Mast retainers can be tied in a variety of ways, just ensure it actually would prevent the mast falling out if inverted and doesn't intervere with the mast movements/rotation or other control lines.
 

perlSailor

New Member
Point taken Sailorchick. Thanks for the warning.

Here is where I found the instruction regarding the cunningham to prevent mast coming out:
http://www.lasersailingtips.com/rigging-and-launching.html (Step 8)

I did find a good picture of your suggested separate mast retaining line on Clay Johnson's site:
http://claysails.com/index.php?q=gallery&g2_itemId=333


The difference appears to be that Clay's rig (and I am guessing yours too) has the upgraded double block at the top of the mast step whereas FloatingPoint and myself have the original single fairlead as the only available tie in.

Cheers
 

Sailorchick

Member
The mast retainer is actually a class requirement - you could be protested for not having one if you are racing. This is the case whether you are on old or new control line set ups.

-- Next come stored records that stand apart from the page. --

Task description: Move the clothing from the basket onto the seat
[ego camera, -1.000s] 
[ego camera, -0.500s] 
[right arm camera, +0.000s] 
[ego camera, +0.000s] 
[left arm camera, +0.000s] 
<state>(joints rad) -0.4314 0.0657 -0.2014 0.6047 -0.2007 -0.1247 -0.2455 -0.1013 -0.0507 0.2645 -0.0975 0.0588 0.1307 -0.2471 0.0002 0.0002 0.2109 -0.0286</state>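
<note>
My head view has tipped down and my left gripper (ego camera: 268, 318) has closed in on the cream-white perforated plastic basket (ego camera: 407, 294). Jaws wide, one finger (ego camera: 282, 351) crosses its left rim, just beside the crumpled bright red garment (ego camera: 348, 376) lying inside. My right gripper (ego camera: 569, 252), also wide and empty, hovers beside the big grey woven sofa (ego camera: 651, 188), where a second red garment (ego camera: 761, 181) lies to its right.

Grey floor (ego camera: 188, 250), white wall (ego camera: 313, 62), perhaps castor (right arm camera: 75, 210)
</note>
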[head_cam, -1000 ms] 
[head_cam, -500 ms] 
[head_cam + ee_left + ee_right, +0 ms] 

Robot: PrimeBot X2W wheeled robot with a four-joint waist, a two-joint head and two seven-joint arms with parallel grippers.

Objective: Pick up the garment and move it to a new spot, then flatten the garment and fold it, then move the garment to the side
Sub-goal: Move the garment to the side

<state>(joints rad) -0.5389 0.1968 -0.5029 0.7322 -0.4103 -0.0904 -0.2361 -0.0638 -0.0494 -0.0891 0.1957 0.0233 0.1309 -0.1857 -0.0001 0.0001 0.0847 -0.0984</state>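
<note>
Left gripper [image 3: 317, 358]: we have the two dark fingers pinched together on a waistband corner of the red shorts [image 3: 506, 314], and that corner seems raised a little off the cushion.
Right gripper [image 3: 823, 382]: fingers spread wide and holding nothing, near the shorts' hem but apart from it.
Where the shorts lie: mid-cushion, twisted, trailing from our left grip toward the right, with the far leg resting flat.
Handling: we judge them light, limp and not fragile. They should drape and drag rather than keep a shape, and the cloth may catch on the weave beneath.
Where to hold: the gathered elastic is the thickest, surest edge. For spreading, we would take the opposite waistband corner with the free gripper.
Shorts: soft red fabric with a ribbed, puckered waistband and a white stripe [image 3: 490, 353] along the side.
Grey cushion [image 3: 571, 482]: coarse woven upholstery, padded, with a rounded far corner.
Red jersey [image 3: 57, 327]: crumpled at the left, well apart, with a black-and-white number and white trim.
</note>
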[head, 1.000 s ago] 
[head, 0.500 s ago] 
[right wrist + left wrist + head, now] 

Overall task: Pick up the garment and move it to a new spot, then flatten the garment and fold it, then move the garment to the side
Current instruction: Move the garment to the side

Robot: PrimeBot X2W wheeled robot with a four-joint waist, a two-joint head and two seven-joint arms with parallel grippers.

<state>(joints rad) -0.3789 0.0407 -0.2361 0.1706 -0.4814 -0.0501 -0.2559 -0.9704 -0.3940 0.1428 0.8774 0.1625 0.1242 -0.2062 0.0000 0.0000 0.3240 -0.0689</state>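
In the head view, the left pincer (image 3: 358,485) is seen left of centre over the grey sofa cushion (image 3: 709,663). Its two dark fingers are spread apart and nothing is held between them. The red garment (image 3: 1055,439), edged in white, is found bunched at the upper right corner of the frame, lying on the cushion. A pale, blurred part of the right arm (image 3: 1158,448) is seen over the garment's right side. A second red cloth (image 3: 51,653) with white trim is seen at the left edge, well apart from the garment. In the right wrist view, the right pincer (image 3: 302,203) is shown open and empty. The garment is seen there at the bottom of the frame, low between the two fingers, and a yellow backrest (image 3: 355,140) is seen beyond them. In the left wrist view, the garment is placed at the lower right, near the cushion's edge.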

There is a photo of how I rig mine on my profile, but there are numerous ways of doing it.
Having seen sailors come up from capsize with the rig having fallen out its something that I would never sail without - Iain Percy is the only person I've ever seen manage to put the rig back in on the water.
 

jeffers

Active Member
The other thing to bear in mind is that if you do not have a seperate mast securing line and you lose the rig on a capsize your insurnace company may not pay out.

I seem to recall seeing something from my insurance company when the new controls came out saying this would be the case.

It is common sense really and for just a few pence worth of rope it does make sense.